Cambriolage

C’est un désastre. Je ne reconnais plus ma bouche dans le miroir. M’étant levé plus tôt que de coutume, ce matin, j’envisageais ma longue journée avec délice. J’étais de bonne humeur. C’était avant que de me voir troué dans ma belle unité. A la place de ma bouche, cette forme rouge et molle ajoutée dans la nuit. On a essayé de me tromper ; la même stratégie est employée quotidiennement par les voleurs de tableaux qui en accrochent de faux à la place de ce qu’ils emportent. Toujours avec le même résultat qu’au premier coup d’œil, le gardien des lieux décèle une si légère anomalie qu’il la met au compte de la fatigue et, le temps qu’il y revienne, qu’il réalise, l’auteur du larcin a franchi sait-on combien de frontières… J’en suis là tout à coup. Cloué devant la glace, à plusieurs pays de ma bouche.
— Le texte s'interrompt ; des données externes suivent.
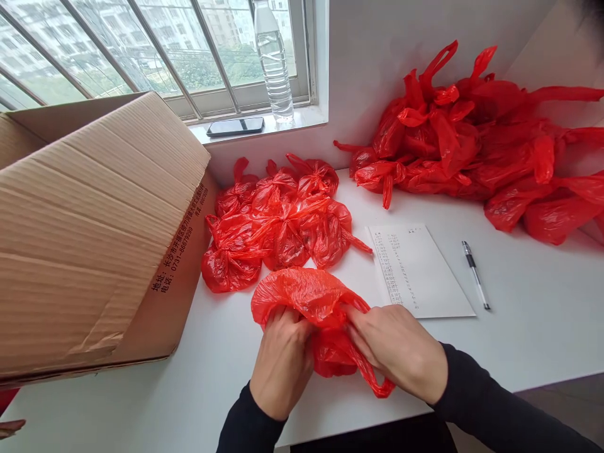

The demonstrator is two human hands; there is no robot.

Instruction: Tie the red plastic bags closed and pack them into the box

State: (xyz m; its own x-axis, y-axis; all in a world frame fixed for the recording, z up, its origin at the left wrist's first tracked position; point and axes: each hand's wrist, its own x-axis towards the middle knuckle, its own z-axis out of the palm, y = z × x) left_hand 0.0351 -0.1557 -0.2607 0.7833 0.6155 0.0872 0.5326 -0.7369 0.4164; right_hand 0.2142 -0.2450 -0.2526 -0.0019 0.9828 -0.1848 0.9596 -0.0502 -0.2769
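Observation:
A red plastic bag lies loosely bunched near the front edge of the white table, its handle loop hanging toward the right front. My left hand is at the bag's left side, fingers curled and partly hidden inside its folds. On the right side my right hand reaches into the bag's opening, with its fingertips covered by red plastic. What lies inside the bag is hidden. Just behind it sit several knotted red bags in a cluster, close to the bag between my hands.
A large open cardboard box stands at left. Written paper and a pen lie at right, before a pile of red bags. A phone and water bottle rest on the windowsill.

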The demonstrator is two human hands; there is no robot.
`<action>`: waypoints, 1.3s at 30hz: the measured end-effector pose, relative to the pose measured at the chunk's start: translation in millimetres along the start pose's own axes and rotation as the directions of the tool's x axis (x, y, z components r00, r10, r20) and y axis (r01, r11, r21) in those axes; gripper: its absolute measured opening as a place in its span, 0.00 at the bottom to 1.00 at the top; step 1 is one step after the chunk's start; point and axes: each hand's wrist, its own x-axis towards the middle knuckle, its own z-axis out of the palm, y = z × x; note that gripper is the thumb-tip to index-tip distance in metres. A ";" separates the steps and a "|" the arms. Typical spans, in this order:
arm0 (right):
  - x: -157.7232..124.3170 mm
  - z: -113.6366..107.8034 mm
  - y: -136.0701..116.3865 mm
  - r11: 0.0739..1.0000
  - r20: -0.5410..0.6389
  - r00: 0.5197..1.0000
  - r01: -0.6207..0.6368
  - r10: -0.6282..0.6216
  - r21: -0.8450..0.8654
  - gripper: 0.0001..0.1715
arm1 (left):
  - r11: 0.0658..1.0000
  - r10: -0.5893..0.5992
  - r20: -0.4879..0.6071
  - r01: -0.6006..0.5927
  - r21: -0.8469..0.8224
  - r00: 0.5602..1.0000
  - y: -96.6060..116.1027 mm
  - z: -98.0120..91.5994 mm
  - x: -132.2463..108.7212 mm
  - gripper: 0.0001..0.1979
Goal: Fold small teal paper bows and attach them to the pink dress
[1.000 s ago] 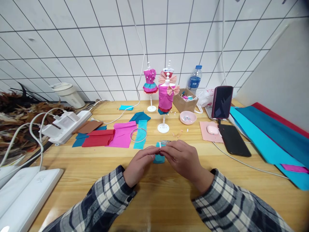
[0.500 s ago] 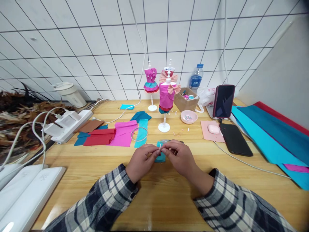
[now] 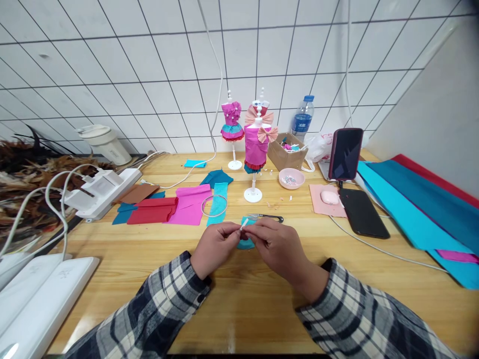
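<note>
My left hand (image 3: 215, 247) and my right hand (image 3: 277, 244) meet over the wooden table (image 3: 239, 309), fingers pinched together. Between the fingertips sticks up a small white strip (image 3: 243, 224), and a teal piece of paper (image 3: 246, 242) shows between and under the hands. Small scissors (image 3: 266, 217) lie just beyond my right hand. Further back stand two small mannequins, one in a pink dress with peach bows (image 3: 256, 144) and one in a pink and teal dress (image 3: 231, 122).
Red, pink and teal paper pieces (image 3: 175, 207) and a wire ring (image 3: 214, 205) lie at centre left. Power strips with cables (image 3: 99, 192) sit left. A pink bowl (image 3: 291, 178), cardboard box (image 3: 286, 154), bottle (image 3: 303, 117), phones (image 3: 346, 154) and large paper sheets (image 3: 419, 209) are right.
The white strip has tilted to the right between the fingertips, and the scissors beyond my right hand now show in full. The hands stay in the same spot.
</note>
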 end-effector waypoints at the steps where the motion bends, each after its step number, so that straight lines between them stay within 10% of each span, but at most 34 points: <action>1: 0.0 -0.1 0.6 1.000 0.003 1.000 0.003 -0.003 -0.011 0.12 | 1.000 -0.002 0.006 0.002 0.004 1.000 0.1 -0.3 0.3 0.13; 19: -0.9 2.3 5.4 0.986 -0.045 0.999 0.003 -0.011 -0.164 0.10 | 0.971 0.088 0.052 -0.097 0.217 0.995 -0.8 3.2 -3.5 0.15; 39: 14.7 10.0 21.1 0.799 0.072 0.869 -0.480 0.489 0.363 0.04 | 0.956 0.252 0.112 -0.265 0.123 0.961 12.2 -1.6 -10.0 0.12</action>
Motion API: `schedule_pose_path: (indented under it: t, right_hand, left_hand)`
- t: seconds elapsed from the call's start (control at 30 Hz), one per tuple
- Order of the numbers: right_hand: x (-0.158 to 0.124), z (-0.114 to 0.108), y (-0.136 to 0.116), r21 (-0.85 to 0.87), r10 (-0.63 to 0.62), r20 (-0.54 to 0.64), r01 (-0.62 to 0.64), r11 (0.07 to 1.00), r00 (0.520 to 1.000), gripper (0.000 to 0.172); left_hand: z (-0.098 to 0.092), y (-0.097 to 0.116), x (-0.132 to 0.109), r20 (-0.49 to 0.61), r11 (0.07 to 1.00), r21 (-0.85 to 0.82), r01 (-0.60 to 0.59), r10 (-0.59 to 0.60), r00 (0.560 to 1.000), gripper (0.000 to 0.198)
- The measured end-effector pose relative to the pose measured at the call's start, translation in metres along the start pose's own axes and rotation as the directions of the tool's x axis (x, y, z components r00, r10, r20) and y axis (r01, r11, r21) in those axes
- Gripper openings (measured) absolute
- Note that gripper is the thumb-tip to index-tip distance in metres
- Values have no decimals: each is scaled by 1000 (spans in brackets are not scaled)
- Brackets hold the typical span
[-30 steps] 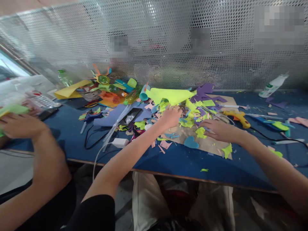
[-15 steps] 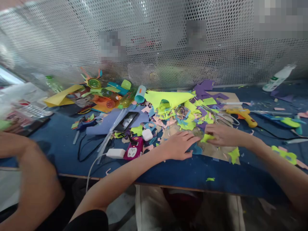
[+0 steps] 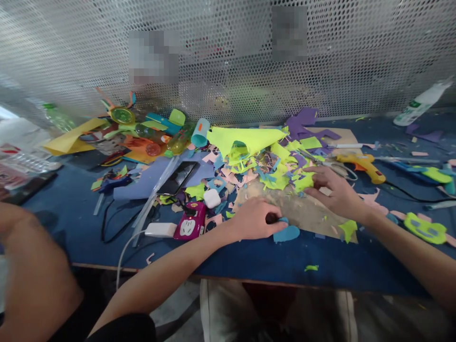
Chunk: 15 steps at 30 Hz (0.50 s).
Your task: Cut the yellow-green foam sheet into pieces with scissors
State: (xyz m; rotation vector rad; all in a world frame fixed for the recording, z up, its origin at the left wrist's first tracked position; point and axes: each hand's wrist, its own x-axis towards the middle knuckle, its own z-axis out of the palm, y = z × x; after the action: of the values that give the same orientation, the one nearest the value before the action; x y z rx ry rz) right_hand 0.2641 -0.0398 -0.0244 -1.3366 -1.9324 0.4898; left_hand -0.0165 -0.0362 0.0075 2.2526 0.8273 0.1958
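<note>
My left hand (image 3: pixel 258 218) rests near the front of the brown sheet (image 3: pixel 285 204). Its fingers are curled, with thumb and fingertips at the edge of a blue rounded paper piece (image 3: pixel 288 233), which they seem to pinch. A dark gap shows between thumb and forefinger. Farther right, my right hand (image 3: pixel 329 190) is open, thumb and fingers apart, at the edge of a heap of yellow-green scraps (image 3: pixel 281 178). Its fingertips are beside a yellow-green scrap (image 3: pixel 303 182). A large yellow-green sheet with a hole (image 3: pixel 245 138) lies behind the heap.
A yellow glue gun (image 3: pixel 363 166) with its cord lies right. A magenta power adapter (image 3: pixel 190 221), a white earbud case (image 3: pixel 212 198) and a phone (image 3: pixel 178 178) lie left. Plastic bottles and craft pieces stand along the mesh panel. Another person's arm (image 3: pixel 39 270) is at far left.
My right hand has moved back toward the heap and its fingers have spread. Scraps have shifted off the brown sheet, baring more of it. My left hand has curled, and the blue piece shows more.
</note>
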Motion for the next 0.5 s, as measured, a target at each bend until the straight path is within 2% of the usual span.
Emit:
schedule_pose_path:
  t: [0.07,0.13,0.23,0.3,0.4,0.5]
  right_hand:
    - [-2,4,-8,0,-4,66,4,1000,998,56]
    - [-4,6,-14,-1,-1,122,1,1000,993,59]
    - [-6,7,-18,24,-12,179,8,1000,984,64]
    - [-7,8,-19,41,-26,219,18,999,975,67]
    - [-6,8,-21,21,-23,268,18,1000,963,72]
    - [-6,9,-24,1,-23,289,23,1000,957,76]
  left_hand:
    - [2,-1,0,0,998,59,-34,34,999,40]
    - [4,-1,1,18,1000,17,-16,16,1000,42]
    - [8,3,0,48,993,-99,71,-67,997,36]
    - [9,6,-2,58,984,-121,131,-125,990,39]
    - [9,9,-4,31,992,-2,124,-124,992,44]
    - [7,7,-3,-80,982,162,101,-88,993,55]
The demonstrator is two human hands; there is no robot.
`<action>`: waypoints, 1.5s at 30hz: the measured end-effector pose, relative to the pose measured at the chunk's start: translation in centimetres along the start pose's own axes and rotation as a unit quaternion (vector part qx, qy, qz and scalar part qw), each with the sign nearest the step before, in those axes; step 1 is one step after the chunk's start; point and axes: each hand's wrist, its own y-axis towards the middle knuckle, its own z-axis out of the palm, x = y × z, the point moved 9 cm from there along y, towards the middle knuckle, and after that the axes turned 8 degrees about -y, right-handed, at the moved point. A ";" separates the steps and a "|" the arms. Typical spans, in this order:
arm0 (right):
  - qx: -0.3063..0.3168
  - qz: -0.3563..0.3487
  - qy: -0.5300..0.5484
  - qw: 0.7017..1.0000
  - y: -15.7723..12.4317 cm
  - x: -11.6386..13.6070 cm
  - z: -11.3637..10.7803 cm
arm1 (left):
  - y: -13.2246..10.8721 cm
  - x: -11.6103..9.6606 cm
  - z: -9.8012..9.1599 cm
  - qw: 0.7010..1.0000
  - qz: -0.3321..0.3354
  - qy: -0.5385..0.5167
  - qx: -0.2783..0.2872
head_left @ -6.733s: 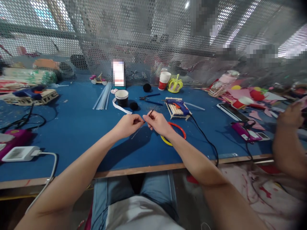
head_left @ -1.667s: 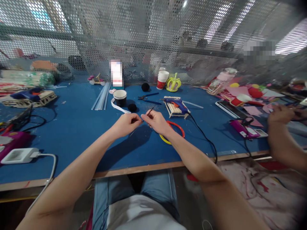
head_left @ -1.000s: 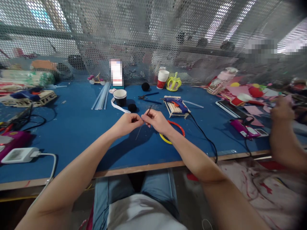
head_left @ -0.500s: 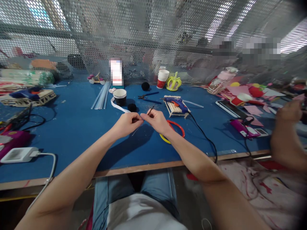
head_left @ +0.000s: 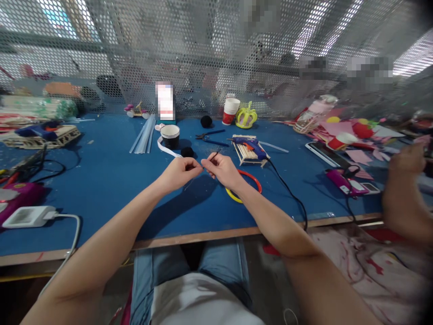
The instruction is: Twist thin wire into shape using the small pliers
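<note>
Over the middle of the blue table point(head_left: 111, 180), my left hand point(head_left: 181, 171) and my right hand point(head_left: 221, 170) meet almost fingertip to fingertip, both pinched. A thin dark strand point(head_left: 214, 156) sticks up from the fingers of my right hand. What my left fingers pinch is too small to make out. Just behind the hands lie a black pompom point(head_left: 187, 152) and a black-and-white cup point(head_left: 170, 136) with a white ribbon point(head_left: 166, 149) beside it. A red and yellow ring point(head_left: 259, 183) lies partly under my right wrist.
Blue-handled pliers point(head_left: 214, 141), another black pompom point(head_left: 206, 121) and a blue glue gun point(head_left: 255, 148) on a stick rack are farther back. A white power adapter point(head_left: 29, 217) sits at the left. Another person's arm point(head_left: 404, 194) reaches in at the right, near pink scraps.
My fingertips have drifted slightly apart, and my right fingers have shifted around the dark strand. The view has moved very slightly.
</note>
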 end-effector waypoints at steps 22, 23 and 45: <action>0.038 -0.007 0.001 0.999 0.0 0.2 0.7 | -0.1 0.0 1.0 0.999 0.000 -0.005 0.033; 0.046 -0.011 0.021 0.999 0.0 0.3 0.7 | -0.1 0.1 0.9 0.999 -0.009 -0.020 0.032; -0.012 0.012 -0.060 0.998 -0.1 -0.2 -0.1 | 0.0 0.4 0.3 0.998 0.002 0.064 -0.007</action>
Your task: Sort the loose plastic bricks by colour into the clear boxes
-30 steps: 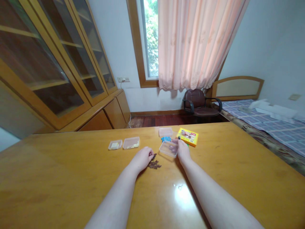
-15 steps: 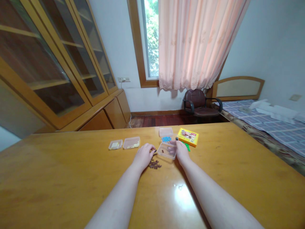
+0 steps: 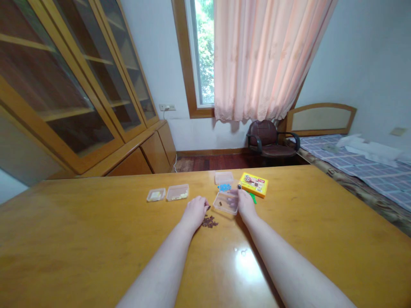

J’ai voulu parler. Ma voix exacte, les mots comme je les pense ont été… modulés par cette chose. C’est insensé. Une forme à deux battants de chair, presque des lèvres, se comportant comme telles, se tenant à leur place mais ne pouvant leur tenir lieu de remplaçants. Cette ressemblance criante avec ma bouche… Et pourtant, l’incompatibilité absolue avec ce qu’est ma bouche, qui m’appartient, tandis que cela ne m’est rien.

J’ai tenté de l’arracher. Je ne sais plus comment c’est venu. Je revois mon premier geste, timide, quand j’ai gratté autour dans l’idée de décicatriser la jointure. Quelques minutes plus tard, la fureur montée crescendo retombait dans une coulée de sang. Malicia est entrée, m’a trouvé là, elle a écarquillé les yeux, ma Malicia toujours si compréhensive mais désarmée à cet instant.

Malicia ne peut pas comprendre.
Elle ne me ressemble pas.
Elle ne ressemble qu’à elle-même.
Elle est pour jamais hors de portée de l’étrangeté. On ne lui volera pas sa bouche, c’est impossible de la prendre, regardez, elle est tout d’un bloc. Rien qui tangue. Aucune partie en danger de détachement au bout d’un fil, comme chez moi cet avant-bras qui balance après le coude. Malicia est l’unité même. Qui s’appartient ! Qui se reconnait ! Chaque matin, qui se retrouve.